- [EXERCISE AIM]
Extract the lines of the material below, beginning with the first and ending with the line that holds "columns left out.". Skip every picture.

------------------------------

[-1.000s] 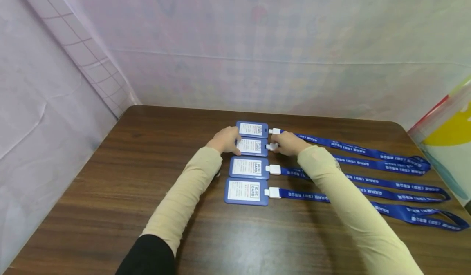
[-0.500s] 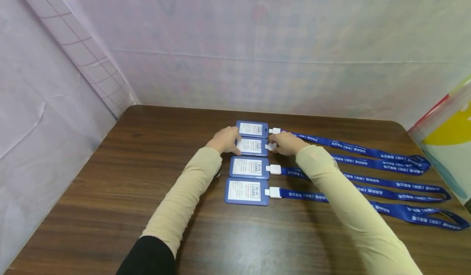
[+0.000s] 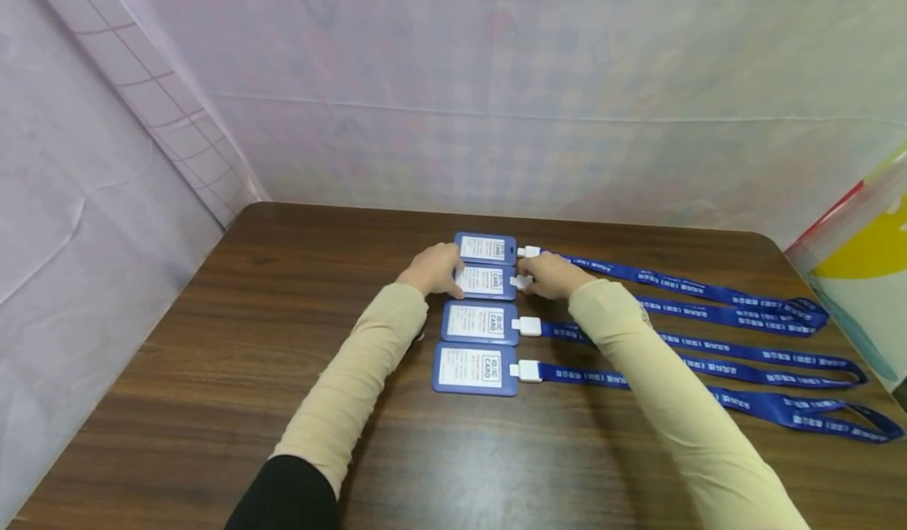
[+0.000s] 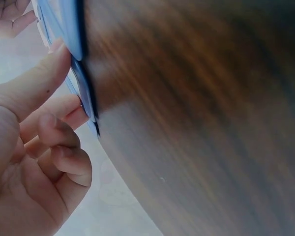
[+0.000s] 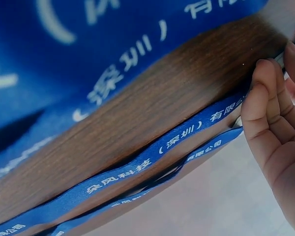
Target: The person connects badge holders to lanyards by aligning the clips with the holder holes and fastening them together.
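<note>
While both hands work the second-farthest badge (image 3: 485,281), step in hand looks like squaring it into the row. From the left: brown tabletop (image 3: 283,302) outside the left fingers. Left hand (image 3: 431,268): thumb and index hold that badge's left end, thumb at the near corner, index at the far one. Gap is badge-wide; other fingers curled.

Farthest badge (image 3: 485,248) lies flat just beyond those fingers; third badge (image 3: 478,323) and nearest badge (image 3: 473,367) lie on the thumb's near side.

Next, white clip (image 3: 523,282) on the badge's right end, pinched narrow by the right hand (image 3: 556,276). Far clip (image 3: 529,252) sits just past those fingers; can't tell if it's hooked in. Blue lanyards (image 3: 751,320) run off to their right, partly behind the right sleeve (image 3: 680,388).

Next move probably calls for a small, even two-handed slide, badge and clip in line, then release without dragging neighbours.
</note>
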A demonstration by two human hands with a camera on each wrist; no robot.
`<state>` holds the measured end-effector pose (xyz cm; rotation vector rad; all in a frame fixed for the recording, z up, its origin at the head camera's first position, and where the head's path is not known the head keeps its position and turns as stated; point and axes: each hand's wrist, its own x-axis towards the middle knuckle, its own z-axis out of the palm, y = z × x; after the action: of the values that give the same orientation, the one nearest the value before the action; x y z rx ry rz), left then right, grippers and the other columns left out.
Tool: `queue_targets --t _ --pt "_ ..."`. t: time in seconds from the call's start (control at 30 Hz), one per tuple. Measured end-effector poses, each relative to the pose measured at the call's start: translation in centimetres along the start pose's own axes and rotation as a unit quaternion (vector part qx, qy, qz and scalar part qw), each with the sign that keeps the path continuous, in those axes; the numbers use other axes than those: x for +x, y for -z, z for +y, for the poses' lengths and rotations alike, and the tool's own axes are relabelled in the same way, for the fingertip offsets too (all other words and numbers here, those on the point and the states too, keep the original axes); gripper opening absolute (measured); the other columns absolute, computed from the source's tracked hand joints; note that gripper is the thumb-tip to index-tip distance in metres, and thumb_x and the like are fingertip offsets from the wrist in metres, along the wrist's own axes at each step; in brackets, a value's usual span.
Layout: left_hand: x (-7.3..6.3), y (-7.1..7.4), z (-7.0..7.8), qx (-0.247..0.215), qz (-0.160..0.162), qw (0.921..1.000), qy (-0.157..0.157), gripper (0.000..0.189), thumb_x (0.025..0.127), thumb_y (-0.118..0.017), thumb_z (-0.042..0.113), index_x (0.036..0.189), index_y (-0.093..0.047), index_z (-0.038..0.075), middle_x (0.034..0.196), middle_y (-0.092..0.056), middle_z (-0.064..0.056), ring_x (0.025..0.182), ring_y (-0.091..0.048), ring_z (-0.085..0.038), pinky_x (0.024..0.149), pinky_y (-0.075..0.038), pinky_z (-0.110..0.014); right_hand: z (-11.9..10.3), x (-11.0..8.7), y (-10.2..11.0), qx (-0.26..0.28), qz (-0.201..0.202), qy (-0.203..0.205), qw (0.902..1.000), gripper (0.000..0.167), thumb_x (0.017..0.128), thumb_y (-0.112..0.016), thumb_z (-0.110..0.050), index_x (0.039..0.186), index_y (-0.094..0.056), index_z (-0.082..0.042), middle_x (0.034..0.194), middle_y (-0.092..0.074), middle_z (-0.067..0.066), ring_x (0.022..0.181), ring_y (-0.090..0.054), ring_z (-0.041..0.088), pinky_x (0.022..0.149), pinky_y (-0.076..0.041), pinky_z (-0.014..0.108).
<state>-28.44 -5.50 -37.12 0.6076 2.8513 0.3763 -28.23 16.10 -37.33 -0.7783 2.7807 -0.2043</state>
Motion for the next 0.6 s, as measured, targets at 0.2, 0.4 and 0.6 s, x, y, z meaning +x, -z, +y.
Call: queue_targets --t 0.2,0.4,0.6 --pt "-0.24 0.07 -0.07 0.001 -0.004 1.0 -0.001 0.039 0.067 -0.081 0.026 0.095 -0.067 0.003 0.1 -0.058 -0.007 0.083 -0.051 -0.019 0.074 -0.046 -0.032 0.04 -0.14 -0.17 0.002 0.011 0.019 0.9997 0.015 0.084 -0.063 -0.011 0.098 -0.06 -0.004 0.083 -0.061 0.007 0.073 -0.053 0.021 0.069 -0.047 0.036" --pt "-0.23 0.23 -0.14 0.001 -0.006 1.0 -0.005 0.047 0.066 -0.081 0.026 0.104 -0.066 0.003 0.108 -0.058 -0.008 0.092 -0.054 -0.021 0.082 -0.046 -0.034 0.14 -0.19 -0.39 0.0 0.023 0.021 0.9995 0.016 0.084 -0.064 -0.011 0.099 -0.061 -0.004 0.085 -0.061 0.007 0.075 -0.055 0.021 0.07 -0.047 0.037" --pt "0.01 0.25 -0.37 -0.001 -0.013 0.9999 -0.004 0.046 0.067 -0.081 0.026 0.104 -0.066 0.003 0.109 -0.058 -0.008 0.09 -0.053 -0.02 0.079 -0.046 -0.034 0.26 -0.1 -0.61 0.003 0.03 0.019 0.9994 0.018 0.085 -0.063 -0.011 0.1 -0.06 -0.002 0.084 -0.061 0.007 0.074 -0.055 0.021 0.07 -0.047 0.036"
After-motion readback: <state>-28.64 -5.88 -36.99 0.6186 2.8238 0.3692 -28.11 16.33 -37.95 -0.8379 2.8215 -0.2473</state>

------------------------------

- [RESPONSE BOX]
[-1.000s] 
[-0.500s] 
[+0.000s] 
[+0.000s] 
[+0.000s] 
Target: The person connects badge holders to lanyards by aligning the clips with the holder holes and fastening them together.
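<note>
While both hands work the second-farthest badge (image 3: 485,281), step in hand looks like squaring it into the row. From the left: brown tabletop (image 3: 283,302) outside the left fingers. Left hand (image 3: 431,268): thumb and index hold that badge's left end, thumb at the near corner, index at the far one. Gap is badge-wide; other fingers curled.

Farthest badge (image 3: 485,248) lies flat just beyond those fingers; third badge (image 3: 478,323) and nearest badge (image 3: 473,367) lie on the thumb's near side.

Next, white clip (image 3: 523,282) on the badge's right end, pinched narrow by the right hand (image 3: 556,276). Far clip (image 3: 529,252) sits just past those fingers; can't tell if it's hooked in. Blue lanyards (image 3: 751,320) run off to their right, partly behind the right sleeve (image 3: 680,388).

Next move probably calls for a small, even two-handed slide, badge and clip in line, then release without dragging neighbours.
</note>
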A demonstration by two human hands with a camera on each wrist; no robot.
`<state>` holds the measured end-effector pose (xyz cm; rotation vector rad; all in a frame fixed for the recording, z up, its origin at the head camera's first position, and where the head's path is not known the head keeps its position and turns as stated; point and axes: each hand's wrist, its own x-axis towards the middle knuckle, its own z-axis out of the palm, y = z × x; after the action: of the values that give the same orientation, the one nearest the value before the action; x y z rx ry rz), left then right, grippers and the other columns left out.

This answer has been written out in full.